= Beginning of Section =

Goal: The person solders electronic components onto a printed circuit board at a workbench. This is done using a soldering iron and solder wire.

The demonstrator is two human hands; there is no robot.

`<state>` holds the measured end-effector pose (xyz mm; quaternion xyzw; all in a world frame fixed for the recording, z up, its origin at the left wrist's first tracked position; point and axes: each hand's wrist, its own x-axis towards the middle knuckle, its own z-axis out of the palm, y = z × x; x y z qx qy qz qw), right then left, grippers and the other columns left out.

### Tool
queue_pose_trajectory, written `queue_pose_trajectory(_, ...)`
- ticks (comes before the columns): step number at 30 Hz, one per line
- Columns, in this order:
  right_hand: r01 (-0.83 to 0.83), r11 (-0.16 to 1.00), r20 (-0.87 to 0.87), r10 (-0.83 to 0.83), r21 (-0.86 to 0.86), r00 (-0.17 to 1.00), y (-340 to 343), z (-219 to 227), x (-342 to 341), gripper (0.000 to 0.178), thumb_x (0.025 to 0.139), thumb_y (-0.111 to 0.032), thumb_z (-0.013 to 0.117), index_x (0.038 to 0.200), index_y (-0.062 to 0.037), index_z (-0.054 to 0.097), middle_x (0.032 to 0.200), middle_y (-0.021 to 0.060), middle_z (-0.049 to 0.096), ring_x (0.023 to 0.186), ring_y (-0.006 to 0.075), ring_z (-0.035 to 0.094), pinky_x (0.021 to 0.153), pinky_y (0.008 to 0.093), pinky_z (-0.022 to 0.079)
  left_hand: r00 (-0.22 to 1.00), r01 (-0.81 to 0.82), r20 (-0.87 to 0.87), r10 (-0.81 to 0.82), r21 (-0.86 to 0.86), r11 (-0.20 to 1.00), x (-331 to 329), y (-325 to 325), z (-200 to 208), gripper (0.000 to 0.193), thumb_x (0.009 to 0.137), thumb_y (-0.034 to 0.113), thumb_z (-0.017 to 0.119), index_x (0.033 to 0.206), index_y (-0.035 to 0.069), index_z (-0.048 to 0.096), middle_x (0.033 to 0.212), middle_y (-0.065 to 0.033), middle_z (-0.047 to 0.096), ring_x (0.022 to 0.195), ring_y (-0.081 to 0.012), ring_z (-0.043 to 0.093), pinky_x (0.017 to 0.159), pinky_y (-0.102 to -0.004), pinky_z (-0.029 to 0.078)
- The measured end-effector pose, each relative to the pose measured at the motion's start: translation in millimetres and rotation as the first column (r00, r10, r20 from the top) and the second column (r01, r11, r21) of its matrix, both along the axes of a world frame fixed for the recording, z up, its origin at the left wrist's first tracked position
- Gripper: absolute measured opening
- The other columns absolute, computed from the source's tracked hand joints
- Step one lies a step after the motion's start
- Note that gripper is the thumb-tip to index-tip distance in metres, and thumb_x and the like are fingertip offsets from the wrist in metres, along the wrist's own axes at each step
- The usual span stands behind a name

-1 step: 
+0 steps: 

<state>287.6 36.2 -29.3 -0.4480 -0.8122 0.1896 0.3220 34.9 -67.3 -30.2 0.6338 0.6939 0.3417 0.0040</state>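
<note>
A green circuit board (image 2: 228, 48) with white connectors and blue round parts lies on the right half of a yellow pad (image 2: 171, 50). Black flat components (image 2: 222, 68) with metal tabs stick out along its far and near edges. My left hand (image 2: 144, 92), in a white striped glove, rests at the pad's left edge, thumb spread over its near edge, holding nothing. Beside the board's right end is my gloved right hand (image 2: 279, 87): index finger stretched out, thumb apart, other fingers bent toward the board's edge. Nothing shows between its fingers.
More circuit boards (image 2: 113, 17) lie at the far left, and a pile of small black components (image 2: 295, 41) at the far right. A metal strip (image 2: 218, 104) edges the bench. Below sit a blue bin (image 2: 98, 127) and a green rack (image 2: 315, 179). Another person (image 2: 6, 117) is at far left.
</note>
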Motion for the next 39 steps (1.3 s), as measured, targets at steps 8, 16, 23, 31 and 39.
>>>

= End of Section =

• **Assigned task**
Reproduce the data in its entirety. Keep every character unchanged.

• **Solution to this exercise**
Goal: The person solders electronic components onto a printed circuit board at a workbench. This is done using a soldering iron and solder wire.

The demonstrator is two human hands; there is no robot.

`<state>` holds the measured end-effector pose (xyz mm; quaternion xyzw; all in a world frame fixed for the recording, z up, its origin at the left wrist's first tracked position; point and axes: each hand's wrist, its own x-axis towards the middle knuckle, its own z-axis out of the palm, y = z × x; x y z qx qy qz qw), right then left, grippers and the other columns left out.

### Tool
queue_pose_trajectory, written `queue_pose_trajectory(_, ...)`
- ticks (comes before the columns): step number at 30 Hz, one per line
- Columns, in this order:
  right_hand: r01 (-0.83 to 0.83), r11 (-0.16 to 1.00), r20 (-0.87 to 0.87), r10 (-0.83 to 0.83), r21 (-0.86 to 0.86), r00 (-0.17 to 1.00), y (-340 to 343), z (-219 to 227), x (-342 to 341), gripper (0.000 to 0.178), thumb_x (0.025 to 0.139), thumb_y (-0.111 to 0.032), thumb_z (-0.013 to 0.117), index_x (0.038 to 0.200), index_y (-0.062 to 0.037), index_z (-0.054 to 0.097), middle_x (0.032 to 0.200), middle_y (-0.021 to 0.060), middle_z (-0.049 to 0.096), ring_x (0.023 to 0.186), ring_y (-0.006 to 0.075), ring_z (-0.035 to 0.094), pinky_x (0.021 to 0.153), pinky_y (0.008 to 0.093), pinky_z (-0.022 to 0.079)
  left_hand: r00 (-0.22 to 1.00), r01 (-0.81 to 0.82), r20 (-0.87 to 0.87), r10 (-0.81 to 0.82), r21 (-0.86 to 0.86), r11 (-0.20 to 1.00), x (-331 to 329), y (-325 to 325), z (-200 to 208), gripper (0.000 to 0.193), thumb_x (0.009 to 0.137), thumb_y (-0.034 to 0.113), thumb_z (-0.017 to 0.119), index_x (0.033 to 0.206), index_y (-0.035 to 0.069), index_z (-0.048 to 0.096), middle_x (0.033 to 0.212), middle_y (-0.065 to 0.033), middle_z (-0.047 to 0.096), ring_x (0.022 to 0.195), ring_y (-0.081 to 0.012), ring_z (-0.043 to 0.093), pinky_x (0.017 to 0.159), pinky_y (-0.102 to -0.004), pinky_z (-0.029 to 0.078)
- The measured end-effector pose, each relative to the pose measured at the motion's start: translation in millimetres and rotation as the first column (r00, r10, r20 from the top) and the second column (r01, r11, r21) of its matrix, both along the axes of a world frame fixed for the recording, z up, its origin at the left wrist's first tracked position
- Gripper: absolute measured opening
- The other columns absolute, computed from the source's tracked hand joints
- Step one lies a step after the motion's start
- Note that gripper is the thumb-tip to index-tip distance in metres, and thumb_x and the like are fingertip offsets from the wrist in metres, along the wrist's own axes at each step
- The usual span stands behind a name

-1 step: 
+0 steps: 

<state>287.6 36.2 -29.3 -0.4480 -0.8122 0.1896 0.3220 34.9 -67.3 -30.2 0.6338 0.6939 0.3417 0.0040</state>
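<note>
A green circuit board (image 2: 228, 48) with white connectors and blue round parts lies on the right half of a yellow pad (image 2: 171, 50). Black flat components (image 2: 222, 68) with metal tabs stick out along its far and near edges. My left hand (image 2: 144, 92), in a white striped glove, rests at the pad's left edge, thumb spread over its near edge, holding nothing. Beside the board's right end is my gloved right hand (image 2: 279, 87): index finger stretched out, thumb apart, other fingers bent toward the board's edge. Nothing shows between its fingers.
More circuit boards (image 2: 113, 17) lie at the far left, and a pile of small black components (image 2: 295, 41) at the far right. A metal strip (image 2: 218, 104) edges the bench. Below sit a blue bin (image 2: 98, 127) and a green rack (image 2: 315, 179). Another person (image 2: 6, 117) is at far left.
</note>
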Motion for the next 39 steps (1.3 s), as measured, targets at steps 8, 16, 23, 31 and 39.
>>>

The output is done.